Mass spectrometric behavior of mephedrone

Similar to other nitrogen containing stimulants, mephedrone (C11H15NO) is easily

ionized in positive ionization mode producing an abundant [M+H]+. The ions formed in

the collision-induced dissociation (CID) of mephedrone are shown in Table 1. Some

ions resulting from neutral losses of water and a methyl group are common for similar

molecules, such as amphetamine and ephedrine derivatives (Bijlsma et al., 2011;

Deventer et al., 2009). However, the observed MS/MS behavior of mephedrone was to

some extent unexpected. Nitrogen-containing stimulants usually lose the amine group

(normally as ammonia or methylamine) in one of the first fragmentation steps (Bijlsma

et al., 2011; Deventer et al., 2009). Contrary to this behavior, the neutral loss of

methylamine is poor (2% see Table 1) for mephedrone. In fact, the loss of the nitrogen

atom seems to be unfavored since all the ions with abundances higher than 20% still

preserve the nitrogen (Table 1). Two losses of radical CH3• were observed without

losing the amine. This behavior can be considered as exceptional since the formation of

odd electron ions by losses of radicals is uncommon in CID (Thurman et al., 2007).

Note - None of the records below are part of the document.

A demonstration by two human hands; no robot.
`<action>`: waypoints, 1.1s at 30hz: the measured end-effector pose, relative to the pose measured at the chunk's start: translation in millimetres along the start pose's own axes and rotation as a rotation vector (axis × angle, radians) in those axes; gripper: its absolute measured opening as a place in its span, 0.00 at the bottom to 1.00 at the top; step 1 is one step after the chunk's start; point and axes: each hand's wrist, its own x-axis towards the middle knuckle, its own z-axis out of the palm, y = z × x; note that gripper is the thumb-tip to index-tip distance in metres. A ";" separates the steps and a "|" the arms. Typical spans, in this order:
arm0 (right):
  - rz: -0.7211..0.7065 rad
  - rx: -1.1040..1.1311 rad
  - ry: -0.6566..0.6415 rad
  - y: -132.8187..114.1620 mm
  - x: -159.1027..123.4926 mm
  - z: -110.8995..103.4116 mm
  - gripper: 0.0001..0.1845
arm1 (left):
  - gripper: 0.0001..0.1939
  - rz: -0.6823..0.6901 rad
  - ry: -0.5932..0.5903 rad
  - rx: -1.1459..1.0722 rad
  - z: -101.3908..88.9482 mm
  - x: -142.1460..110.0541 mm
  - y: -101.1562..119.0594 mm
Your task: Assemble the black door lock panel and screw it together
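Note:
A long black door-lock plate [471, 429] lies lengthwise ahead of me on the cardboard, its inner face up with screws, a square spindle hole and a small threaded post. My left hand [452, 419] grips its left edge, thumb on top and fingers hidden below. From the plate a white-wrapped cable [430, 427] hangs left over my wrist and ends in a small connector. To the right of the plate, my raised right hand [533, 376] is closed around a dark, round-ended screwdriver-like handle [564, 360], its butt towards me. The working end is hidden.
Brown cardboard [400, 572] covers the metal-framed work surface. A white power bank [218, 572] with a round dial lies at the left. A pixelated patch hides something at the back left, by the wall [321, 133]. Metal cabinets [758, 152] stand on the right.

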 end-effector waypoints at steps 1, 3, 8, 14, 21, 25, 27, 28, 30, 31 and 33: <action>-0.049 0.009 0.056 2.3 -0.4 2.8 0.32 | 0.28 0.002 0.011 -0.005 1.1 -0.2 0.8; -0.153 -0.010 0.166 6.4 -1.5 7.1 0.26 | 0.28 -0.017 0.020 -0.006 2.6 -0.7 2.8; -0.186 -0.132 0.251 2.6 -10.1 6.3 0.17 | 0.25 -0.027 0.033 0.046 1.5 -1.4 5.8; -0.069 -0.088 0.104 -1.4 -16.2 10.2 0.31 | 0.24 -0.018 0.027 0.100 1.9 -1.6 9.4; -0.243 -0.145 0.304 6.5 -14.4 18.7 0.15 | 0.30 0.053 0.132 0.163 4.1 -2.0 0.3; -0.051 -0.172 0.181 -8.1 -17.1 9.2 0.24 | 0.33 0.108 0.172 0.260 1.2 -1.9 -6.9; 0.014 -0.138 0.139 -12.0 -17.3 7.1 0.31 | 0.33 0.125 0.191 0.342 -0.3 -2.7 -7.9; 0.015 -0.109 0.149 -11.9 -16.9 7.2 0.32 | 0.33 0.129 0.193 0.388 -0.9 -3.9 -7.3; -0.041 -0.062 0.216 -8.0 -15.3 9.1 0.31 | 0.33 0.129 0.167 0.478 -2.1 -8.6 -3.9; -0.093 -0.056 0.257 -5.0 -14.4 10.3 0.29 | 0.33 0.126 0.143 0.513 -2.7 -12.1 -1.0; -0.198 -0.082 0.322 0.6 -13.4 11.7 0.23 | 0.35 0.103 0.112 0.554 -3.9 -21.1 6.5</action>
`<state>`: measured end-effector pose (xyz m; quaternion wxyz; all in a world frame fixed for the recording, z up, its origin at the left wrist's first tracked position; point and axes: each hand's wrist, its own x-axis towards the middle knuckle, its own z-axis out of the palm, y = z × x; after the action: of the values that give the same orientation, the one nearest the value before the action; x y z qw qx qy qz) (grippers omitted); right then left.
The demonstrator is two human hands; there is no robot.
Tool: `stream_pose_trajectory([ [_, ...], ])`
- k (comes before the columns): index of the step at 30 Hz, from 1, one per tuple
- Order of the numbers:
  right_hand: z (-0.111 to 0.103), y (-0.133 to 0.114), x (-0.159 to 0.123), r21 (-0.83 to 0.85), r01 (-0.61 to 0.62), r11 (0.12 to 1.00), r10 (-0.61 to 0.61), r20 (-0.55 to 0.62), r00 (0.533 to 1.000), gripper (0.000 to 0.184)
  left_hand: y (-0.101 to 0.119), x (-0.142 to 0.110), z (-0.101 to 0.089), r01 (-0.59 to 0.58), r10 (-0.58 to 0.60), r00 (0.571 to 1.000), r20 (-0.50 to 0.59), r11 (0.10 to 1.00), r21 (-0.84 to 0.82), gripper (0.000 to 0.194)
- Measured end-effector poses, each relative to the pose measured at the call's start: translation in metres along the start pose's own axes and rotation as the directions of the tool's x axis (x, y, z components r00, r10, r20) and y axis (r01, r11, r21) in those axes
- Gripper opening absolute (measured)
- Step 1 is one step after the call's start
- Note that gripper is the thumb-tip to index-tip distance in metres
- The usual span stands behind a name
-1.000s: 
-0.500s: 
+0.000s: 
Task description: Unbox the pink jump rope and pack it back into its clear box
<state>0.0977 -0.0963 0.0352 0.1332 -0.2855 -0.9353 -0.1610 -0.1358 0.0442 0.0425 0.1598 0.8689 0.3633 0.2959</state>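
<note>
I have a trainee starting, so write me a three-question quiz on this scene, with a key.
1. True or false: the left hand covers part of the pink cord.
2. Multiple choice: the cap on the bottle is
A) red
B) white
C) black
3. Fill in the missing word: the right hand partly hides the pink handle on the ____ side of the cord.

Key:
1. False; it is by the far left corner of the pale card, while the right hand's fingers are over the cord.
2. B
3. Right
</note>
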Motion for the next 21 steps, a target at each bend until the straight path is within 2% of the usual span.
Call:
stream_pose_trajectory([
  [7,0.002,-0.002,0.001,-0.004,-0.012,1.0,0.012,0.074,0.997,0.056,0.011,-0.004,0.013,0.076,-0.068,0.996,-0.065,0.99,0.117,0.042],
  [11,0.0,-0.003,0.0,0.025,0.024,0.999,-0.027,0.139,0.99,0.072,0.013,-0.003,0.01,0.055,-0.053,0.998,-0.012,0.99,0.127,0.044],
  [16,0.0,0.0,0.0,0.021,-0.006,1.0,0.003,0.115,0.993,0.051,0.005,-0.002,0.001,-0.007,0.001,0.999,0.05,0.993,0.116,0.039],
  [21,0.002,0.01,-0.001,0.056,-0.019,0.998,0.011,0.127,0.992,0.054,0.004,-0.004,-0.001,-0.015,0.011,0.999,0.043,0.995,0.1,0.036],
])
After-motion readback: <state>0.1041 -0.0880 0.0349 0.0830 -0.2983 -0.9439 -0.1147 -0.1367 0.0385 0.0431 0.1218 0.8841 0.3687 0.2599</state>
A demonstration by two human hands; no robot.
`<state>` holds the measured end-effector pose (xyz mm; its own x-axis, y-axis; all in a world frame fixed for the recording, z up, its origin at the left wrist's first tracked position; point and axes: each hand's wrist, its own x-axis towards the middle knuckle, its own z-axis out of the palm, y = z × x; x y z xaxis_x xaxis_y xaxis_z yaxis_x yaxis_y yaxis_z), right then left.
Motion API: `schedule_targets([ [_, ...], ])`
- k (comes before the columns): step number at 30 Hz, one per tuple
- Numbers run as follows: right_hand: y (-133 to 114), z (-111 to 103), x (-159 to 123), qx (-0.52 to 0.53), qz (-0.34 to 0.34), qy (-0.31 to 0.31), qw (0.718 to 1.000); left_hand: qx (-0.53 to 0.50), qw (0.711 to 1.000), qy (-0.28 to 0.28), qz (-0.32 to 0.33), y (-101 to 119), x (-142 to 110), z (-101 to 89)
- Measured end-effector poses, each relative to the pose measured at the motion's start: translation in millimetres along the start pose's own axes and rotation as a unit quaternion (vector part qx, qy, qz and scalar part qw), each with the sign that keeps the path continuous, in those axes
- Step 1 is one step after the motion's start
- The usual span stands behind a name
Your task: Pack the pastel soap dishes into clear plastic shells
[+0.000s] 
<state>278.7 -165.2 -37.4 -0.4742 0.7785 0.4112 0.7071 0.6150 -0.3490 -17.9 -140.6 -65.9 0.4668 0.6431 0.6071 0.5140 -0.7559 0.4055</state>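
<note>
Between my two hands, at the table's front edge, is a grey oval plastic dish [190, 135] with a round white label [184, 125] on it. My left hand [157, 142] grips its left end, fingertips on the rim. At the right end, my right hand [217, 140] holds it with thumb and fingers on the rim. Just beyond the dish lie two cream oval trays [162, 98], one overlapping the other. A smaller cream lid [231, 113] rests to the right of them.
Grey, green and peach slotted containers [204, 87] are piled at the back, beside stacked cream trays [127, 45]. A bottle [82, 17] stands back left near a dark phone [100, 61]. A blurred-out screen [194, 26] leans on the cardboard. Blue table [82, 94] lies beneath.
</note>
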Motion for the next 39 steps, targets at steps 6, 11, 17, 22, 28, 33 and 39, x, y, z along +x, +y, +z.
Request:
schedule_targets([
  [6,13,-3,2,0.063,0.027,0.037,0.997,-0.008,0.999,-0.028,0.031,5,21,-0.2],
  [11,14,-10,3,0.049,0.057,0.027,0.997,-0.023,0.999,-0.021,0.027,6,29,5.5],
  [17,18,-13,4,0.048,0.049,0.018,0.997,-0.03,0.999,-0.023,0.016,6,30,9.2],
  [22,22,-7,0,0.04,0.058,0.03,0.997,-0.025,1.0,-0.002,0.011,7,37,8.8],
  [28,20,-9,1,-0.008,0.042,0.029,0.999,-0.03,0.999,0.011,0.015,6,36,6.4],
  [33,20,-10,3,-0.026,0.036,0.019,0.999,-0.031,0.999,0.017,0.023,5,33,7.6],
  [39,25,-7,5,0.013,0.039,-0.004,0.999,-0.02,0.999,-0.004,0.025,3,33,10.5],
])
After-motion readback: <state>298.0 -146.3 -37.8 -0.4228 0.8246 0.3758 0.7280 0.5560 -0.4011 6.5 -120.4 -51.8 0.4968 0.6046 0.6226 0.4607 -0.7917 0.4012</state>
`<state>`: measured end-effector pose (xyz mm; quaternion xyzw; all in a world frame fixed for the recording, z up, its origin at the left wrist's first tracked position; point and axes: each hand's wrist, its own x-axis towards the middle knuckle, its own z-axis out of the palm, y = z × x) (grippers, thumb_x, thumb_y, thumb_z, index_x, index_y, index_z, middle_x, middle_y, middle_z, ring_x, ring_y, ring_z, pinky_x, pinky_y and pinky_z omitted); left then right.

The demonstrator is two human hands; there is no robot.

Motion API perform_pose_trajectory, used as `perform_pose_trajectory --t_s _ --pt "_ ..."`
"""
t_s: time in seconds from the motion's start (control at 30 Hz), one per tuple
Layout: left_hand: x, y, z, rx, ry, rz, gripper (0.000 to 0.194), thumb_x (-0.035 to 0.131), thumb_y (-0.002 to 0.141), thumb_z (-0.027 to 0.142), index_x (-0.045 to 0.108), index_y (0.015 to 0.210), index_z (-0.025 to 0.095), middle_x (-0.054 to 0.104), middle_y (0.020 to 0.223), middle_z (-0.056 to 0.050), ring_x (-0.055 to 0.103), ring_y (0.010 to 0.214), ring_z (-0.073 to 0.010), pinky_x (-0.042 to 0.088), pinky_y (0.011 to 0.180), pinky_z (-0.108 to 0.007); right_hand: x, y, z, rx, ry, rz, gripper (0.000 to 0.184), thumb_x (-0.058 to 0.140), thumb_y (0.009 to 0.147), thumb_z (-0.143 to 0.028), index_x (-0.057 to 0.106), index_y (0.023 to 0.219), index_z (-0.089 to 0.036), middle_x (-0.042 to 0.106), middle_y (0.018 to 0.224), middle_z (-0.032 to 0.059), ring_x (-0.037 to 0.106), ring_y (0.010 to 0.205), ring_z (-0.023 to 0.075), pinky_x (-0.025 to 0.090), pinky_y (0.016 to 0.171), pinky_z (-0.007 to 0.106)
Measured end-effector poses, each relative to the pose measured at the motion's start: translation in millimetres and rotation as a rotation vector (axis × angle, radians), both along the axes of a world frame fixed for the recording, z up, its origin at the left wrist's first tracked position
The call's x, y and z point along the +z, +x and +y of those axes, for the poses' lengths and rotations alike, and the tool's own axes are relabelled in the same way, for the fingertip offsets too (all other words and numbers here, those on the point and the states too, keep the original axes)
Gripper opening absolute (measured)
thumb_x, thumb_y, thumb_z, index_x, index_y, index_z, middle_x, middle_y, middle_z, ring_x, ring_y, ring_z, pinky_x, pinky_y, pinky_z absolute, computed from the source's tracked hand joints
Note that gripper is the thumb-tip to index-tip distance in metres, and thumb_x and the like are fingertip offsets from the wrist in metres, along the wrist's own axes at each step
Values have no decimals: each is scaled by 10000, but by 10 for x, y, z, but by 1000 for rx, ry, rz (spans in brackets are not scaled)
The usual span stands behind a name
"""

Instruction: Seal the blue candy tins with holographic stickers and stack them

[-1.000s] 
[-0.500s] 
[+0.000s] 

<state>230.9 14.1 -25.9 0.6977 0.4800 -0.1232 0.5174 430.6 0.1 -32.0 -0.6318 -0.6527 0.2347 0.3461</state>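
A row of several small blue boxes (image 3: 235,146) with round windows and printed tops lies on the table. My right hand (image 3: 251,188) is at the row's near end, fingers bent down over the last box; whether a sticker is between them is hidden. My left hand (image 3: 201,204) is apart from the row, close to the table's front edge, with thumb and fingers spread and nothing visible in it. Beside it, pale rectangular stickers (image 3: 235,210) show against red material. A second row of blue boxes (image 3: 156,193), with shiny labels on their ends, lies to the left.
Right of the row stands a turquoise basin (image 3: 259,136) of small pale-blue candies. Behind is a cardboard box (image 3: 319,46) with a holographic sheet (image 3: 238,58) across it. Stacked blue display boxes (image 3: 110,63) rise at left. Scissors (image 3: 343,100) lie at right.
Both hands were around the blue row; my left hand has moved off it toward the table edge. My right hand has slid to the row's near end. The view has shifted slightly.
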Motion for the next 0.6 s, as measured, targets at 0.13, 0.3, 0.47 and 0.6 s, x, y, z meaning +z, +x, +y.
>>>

This unusual behavior may be explained by an in-source rearrangement previous to the

fragmentation (Figure 1, top). This rearrangement would form an indole ring by

reaction between the nitrogen atom and the C2, with the help of the carbonyl function at

C1. The stability provided by the indole would explain the unusual behavior of

mephedrone including the abundant loss of water (coming from the ketone) and the

subsequent losses of CH3•. The analysis of mephedrone-d3 confirmed that both methyl

groups could be lost, although the loss of the C3 methyl group seems to be favored since

the ion at m/z 148 is more abundant than the ion at m/z 145 (Figure 1, bottom).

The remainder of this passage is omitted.